I think you are mistaking PR for 'research'.
>Some concrete comparisons of source code volume have been made, as
>applications written in C++ have been rewritten in Erlang, resulting
>in a ten-fold reduction in the number of lines of uncommented source
>code. Other comparisons have indicated a fourfold reduction. A
>reasonable conclusion is that productivity increases by the same
>factor, given the same line/hour programmer productivity.
>
>When measuring product quality in number of reported errors per 1000
>lines of source code, the same relationship seems to exist: similar
>error density, but given the difference in code volume, roughly 4-10
>times fewer errors in Erlang-based products.
These 'studies' are almost always flawed. The alleged increase could
have been due to programmer discipline, personality, or other
factors. If this is such a great langauge then I am sure we will see
C/C++ go away and this will replace it. Besides, most companies don't
want to re-write working code. That's a huge cost. Just ask Apple.

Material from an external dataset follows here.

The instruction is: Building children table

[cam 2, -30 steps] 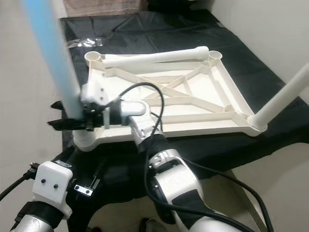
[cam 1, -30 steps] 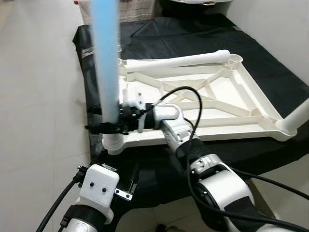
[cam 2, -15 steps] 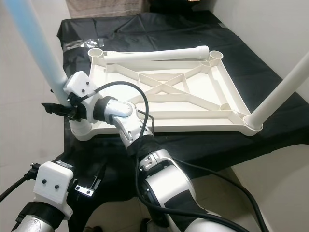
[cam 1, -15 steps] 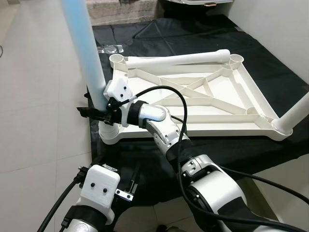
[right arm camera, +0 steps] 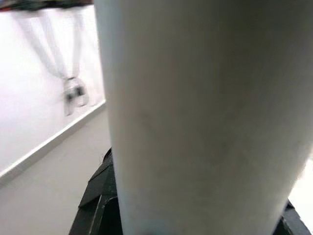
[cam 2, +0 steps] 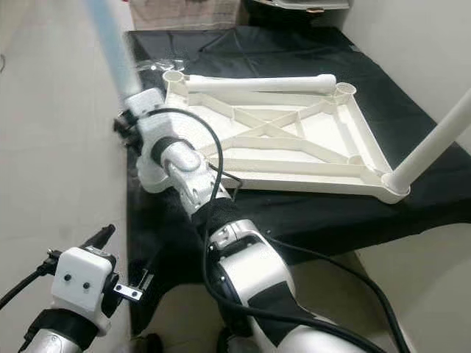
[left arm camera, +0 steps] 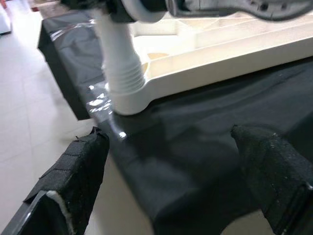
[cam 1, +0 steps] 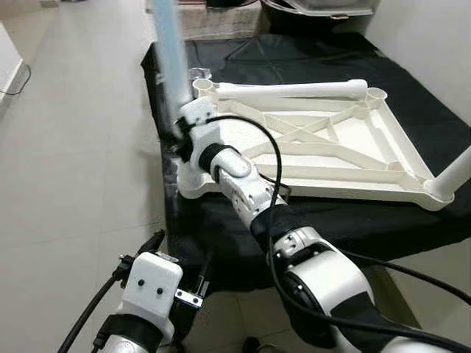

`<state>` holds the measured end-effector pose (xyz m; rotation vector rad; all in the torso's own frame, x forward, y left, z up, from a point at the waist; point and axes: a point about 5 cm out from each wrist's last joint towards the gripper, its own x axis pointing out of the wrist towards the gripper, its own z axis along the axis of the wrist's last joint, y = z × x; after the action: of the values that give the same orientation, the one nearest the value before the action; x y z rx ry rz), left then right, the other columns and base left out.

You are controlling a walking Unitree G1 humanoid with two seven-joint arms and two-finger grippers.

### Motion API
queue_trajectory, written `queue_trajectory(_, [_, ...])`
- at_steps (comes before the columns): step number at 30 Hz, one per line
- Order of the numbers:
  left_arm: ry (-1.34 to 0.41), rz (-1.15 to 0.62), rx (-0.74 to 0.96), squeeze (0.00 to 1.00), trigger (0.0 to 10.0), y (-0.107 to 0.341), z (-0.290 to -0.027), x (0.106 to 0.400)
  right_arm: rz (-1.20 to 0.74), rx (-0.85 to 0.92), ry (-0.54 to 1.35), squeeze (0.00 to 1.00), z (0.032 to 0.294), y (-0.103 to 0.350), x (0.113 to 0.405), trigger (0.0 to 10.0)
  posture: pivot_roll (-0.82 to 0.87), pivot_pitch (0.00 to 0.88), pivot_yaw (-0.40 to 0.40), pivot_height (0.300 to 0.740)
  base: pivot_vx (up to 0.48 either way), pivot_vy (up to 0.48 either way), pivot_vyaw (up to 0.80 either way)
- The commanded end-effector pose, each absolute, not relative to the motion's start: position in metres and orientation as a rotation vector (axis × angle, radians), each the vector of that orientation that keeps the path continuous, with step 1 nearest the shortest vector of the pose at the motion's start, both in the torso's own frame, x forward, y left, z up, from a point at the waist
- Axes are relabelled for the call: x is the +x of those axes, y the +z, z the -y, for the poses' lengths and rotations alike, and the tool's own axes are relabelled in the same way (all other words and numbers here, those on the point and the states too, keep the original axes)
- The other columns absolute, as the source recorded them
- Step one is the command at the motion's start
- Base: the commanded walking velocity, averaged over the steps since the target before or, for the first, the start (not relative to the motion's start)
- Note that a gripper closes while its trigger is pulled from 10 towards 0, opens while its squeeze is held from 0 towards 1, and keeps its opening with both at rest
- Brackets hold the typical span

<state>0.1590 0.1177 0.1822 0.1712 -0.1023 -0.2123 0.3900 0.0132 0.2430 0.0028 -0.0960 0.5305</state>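
A white plastic tabletop [cam 1: 324,151] lies upside down on a worktop [cam 1: 309,66] covered in black cloth, its ribbed underside facing up. A pale blue leg [cam 1: 168,55] stands upright in the corner socket [left arm camera: 124,95] nearest the robot's left. The right gripper [cam 1: 179,138] reaches across to that leg just above the socket. Its fingers sit on either side of the leg and seem closed around it, though the wrist hides most of them; in the right wrist view the leg's pale surface [right arm camera: 195,112] sits directly between the fingers, very close to the camera.

A loose white leg [cam 1: 294,90] lies flat along the far edge of the tabletop. Another white leg [cam 2: 434,140] stands in the corner on the robot's right, tilting outward.

The left gripper [left arm camera: 171,171] hangs low in front of the worktop, below and apart from the socket. Its fingers [left arm camera: 80,166] are spread wide and hold nothing.
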Motion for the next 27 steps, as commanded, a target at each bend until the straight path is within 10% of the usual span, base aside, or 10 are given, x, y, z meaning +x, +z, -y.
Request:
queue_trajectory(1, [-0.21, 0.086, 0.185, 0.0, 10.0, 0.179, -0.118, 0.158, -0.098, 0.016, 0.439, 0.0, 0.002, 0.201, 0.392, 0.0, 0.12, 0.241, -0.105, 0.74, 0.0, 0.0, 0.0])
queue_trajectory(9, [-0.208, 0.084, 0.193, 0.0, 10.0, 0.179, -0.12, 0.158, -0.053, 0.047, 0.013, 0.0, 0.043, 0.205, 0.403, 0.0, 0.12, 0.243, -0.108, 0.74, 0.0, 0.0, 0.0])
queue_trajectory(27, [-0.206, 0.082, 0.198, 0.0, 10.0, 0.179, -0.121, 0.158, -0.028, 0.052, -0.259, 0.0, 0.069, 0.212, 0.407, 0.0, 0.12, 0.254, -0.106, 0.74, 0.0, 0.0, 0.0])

Carbon came into being precisely for this reason.
>
>While AXD 301 consists of programs written in C, C++ and Java as
>well as Erlang, and each language is used where it fits best,
>practically all the complex work is done in Erlang. This is usually
>decided by the designers themselves -- many of our most skilled C
>programmers prefer Erlang for complex tasks, and consider it the
>obvious choice for anything that involves concurrency or
>distribution. [/quote]
Like I said, I don't want to invest the time. C/C++ does everything I
need and I can make up for typical source code problems using
discipline, meticulousness, and making sure the code is carefully
crafted instead of being slapped together. Any benefits gained by
spending time learning a new language seem to be minimal compared to
the time wasted not programming in a language I am intimately
familiar with.
>My own programming experience includes substantial work in the
>conventional languages Fortran, Modula-2, and C++, as well as
>Haskell and a few other functional languages. It's fair to say that
>functional programming requires a very different mind-set, but once
>you've made the "jump", programming in conventional languages feels
>like doing arithmetic in Roman numerals.
>
>Why do conventional languages persist in the face of demonstrably
>superior alternatives? Some say that functional languages are hard
>to learn, but the Ericsson retrospective says otherwise:
>
>[quote] Finally, we have seen that programmers -- even those with no
>previous exposure to functional languages -- learn Erlang quickly,
>and become productive within a matter of weeks. [/quote]
>
>A more substantial obstacle is that even "a matter of weeks"
>constitutes a substantial investment, either for an individual or
>for a group, especially when project deadlines are pressing. Another
>is that without organizational support, many programmers are
>naturally loath to forsake their hard-won expertise in conventional
>programming for a fresh start in an unfamiliar --and to them
>unproven-- technology.
There is no way in hell I believe this. It may take 2-3 weeks to
learn a language, but it will take at least 2-3 entire projects to
master it and if I want perfect code then I want to use a language
that I have mastery of. Like I said, 1-2 years' investment just isn't
worth it for me.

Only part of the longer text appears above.